Exercise brief
Please restate the data word for word.

Information shown
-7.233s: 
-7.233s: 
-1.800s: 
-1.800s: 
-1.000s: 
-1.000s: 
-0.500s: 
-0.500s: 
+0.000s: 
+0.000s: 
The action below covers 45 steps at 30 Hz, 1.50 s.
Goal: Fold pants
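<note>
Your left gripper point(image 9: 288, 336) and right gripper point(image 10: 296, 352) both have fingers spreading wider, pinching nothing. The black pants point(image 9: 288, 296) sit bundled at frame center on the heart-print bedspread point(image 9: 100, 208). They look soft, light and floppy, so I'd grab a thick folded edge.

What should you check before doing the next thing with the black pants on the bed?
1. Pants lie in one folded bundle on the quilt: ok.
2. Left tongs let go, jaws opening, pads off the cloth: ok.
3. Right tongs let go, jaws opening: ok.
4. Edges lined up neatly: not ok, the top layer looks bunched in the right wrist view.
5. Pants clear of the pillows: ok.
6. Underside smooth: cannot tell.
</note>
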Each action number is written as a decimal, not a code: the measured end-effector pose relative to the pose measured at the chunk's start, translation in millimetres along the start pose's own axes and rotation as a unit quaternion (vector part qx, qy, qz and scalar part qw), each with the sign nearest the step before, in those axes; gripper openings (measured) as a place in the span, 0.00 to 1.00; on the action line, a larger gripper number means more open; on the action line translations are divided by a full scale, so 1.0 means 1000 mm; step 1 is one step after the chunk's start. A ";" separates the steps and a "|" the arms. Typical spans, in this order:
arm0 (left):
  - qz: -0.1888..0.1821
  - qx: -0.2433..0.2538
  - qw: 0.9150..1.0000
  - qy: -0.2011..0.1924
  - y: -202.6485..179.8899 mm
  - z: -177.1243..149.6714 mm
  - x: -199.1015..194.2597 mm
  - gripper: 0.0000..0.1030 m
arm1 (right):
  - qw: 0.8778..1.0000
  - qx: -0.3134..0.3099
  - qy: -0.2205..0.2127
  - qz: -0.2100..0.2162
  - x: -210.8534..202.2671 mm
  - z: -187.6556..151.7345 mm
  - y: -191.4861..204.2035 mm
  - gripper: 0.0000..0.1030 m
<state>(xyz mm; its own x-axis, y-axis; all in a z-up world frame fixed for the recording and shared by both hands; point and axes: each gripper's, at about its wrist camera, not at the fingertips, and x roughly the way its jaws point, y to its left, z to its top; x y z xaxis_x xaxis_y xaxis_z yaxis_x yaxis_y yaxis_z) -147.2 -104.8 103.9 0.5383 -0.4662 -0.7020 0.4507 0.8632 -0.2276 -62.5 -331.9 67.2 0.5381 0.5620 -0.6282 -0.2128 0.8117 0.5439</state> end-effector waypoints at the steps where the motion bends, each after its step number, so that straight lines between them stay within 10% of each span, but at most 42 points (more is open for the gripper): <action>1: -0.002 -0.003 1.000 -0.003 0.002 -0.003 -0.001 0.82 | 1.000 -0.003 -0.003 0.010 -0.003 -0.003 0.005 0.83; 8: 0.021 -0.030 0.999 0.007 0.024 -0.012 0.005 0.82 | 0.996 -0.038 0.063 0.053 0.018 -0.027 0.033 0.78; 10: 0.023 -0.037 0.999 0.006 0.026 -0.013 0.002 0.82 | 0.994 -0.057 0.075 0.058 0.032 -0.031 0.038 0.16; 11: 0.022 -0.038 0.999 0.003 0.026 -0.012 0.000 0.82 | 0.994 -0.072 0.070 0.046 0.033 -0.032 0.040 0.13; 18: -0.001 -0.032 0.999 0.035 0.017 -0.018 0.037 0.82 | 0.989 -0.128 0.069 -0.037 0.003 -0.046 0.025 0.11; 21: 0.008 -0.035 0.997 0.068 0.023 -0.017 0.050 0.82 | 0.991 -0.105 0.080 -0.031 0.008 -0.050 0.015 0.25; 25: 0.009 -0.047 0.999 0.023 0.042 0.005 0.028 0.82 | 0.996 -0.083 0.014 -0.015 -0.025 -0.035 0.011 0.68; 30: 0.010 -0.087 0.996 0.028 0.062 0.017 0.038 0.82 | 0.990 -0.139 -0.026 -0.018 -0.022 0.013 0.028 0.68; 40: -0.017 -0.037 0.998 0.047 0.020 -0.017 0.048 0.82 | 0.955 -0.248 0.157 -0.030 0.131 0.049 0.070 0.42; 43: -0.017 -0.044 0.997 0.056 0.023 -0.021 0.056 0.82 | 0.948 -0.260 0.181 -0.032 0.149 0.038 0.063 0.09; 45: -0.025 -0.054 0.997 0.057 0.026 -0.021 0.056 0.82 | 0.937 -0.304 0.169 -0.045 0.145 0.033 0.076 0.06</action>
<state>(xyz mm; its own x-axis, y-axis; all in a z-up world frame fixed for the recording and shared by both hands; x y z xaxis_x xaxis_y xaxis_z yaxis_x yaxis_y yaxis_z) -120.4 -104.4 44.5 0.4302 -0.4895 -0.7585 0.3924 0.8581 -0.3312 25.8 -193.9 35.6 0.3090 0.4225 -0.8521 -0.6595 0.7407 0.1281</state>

Result
-7.233s: 
-7.233s: 
-1.800s: 
-1.800s: 
-1.000s: 
-1.000s: 
-0.500s: 
-0.500s: 
+0.000s: 
+0.000s: 
The action below covers 45 steps at 30 Hz, 1.50 s.
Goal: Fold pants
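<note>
Your left gripper point(image 9: 288, 336) and right gripper point(image 10: 296, 352) both have fingers spreading wider, pinching nothing. The black pants point(image 9: 288, 296) sit bundled at frame center on the heart-print bedspread point(image 9: 100, 208). They look soft, light and floppy, so I'd grab a thick folded edge.

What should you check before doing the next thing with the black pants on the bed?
1. Pants lie in one folded bundle on the quilt: ok.
2. Left tongs let go, jaws opening, pads off the cloth: ok.
3. Right tongs let go, jaws opening: ok.
4. Edges lined up neatly: not ok, the top layer looks bunched in the right wrist view.
5. Pants clear of the pillows: ok.
6. Underside smooth: cannot tell.
</note>
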Each action number is written as a decimal, not a code: the measured end-effector pose relative to the pose measured at the chunk's start, translation in millimetres along the start pose's own axes and rotation as a unit quaternion (vector part qx, qy, qz and scalar part qw), each with the sign nearest the step before, in those axes; gripper openings (measured) as a place in the span, 0.00 to 1.00; on the action line, a larger gripper number means more open; on the action line translations are divided by a full scale, so 1.0 means 1000 mm; step 1 is one step after the chunk's start. A ";" separates the steps and a "|" the arms. Typical spans, in this order:
arm0 (left):
  - qz: -0.1888..0.1821
  - qx: -0.2433..0.2538
  - qw: 0.9150..1.0000
  - qy: -0.2011..0.1924
  - y: -202.6485..179.8899 mm
  - z: -177.1243..149.6714 mm
  - x: -199.1015..194.2597 mm
  - gripper: 0.0000..0.1030 m
arm1 (right):
  - qw: 0.8778..1.0000
  - qx: -0.3134..0.3099
  - qy: -0.2205..0.2127
  - qz: -0.2100..0.2162
  - x: -210.8534..202.2671 mm
  - z: -187.6556..151.7345 mm
  - y: -191.4861..204.2035 mm
  - gripper: 0.0000..0.1030 m
<state>(xyz mm; its own x-axis, y-axis; all in a z-up world frame fixed for the recording and shared by both hands; point and axes: each gripper's, at about its wrist camera, not at the fingertips, and x roughly the way its jaws point, y to its left, z to its top; x y z xaxis_x xaxis_y xaxis_z yaxis_x yaxis_y yaxis_z) -147.2 -104.8 103.9 0.5383 -0.4662 -0.7020 0.4507 0.8632 -0.2276 -62.5 -331.9 67.2 0.5381 0.5620 -0.6282 -0.2128 0.8117 0.5439</state> end-effector waypoints at the steps where the motion bends, each after its step number, so that straight lines between them stay within 10% of each span, but at most 42 points (more is open for the gripper): <action>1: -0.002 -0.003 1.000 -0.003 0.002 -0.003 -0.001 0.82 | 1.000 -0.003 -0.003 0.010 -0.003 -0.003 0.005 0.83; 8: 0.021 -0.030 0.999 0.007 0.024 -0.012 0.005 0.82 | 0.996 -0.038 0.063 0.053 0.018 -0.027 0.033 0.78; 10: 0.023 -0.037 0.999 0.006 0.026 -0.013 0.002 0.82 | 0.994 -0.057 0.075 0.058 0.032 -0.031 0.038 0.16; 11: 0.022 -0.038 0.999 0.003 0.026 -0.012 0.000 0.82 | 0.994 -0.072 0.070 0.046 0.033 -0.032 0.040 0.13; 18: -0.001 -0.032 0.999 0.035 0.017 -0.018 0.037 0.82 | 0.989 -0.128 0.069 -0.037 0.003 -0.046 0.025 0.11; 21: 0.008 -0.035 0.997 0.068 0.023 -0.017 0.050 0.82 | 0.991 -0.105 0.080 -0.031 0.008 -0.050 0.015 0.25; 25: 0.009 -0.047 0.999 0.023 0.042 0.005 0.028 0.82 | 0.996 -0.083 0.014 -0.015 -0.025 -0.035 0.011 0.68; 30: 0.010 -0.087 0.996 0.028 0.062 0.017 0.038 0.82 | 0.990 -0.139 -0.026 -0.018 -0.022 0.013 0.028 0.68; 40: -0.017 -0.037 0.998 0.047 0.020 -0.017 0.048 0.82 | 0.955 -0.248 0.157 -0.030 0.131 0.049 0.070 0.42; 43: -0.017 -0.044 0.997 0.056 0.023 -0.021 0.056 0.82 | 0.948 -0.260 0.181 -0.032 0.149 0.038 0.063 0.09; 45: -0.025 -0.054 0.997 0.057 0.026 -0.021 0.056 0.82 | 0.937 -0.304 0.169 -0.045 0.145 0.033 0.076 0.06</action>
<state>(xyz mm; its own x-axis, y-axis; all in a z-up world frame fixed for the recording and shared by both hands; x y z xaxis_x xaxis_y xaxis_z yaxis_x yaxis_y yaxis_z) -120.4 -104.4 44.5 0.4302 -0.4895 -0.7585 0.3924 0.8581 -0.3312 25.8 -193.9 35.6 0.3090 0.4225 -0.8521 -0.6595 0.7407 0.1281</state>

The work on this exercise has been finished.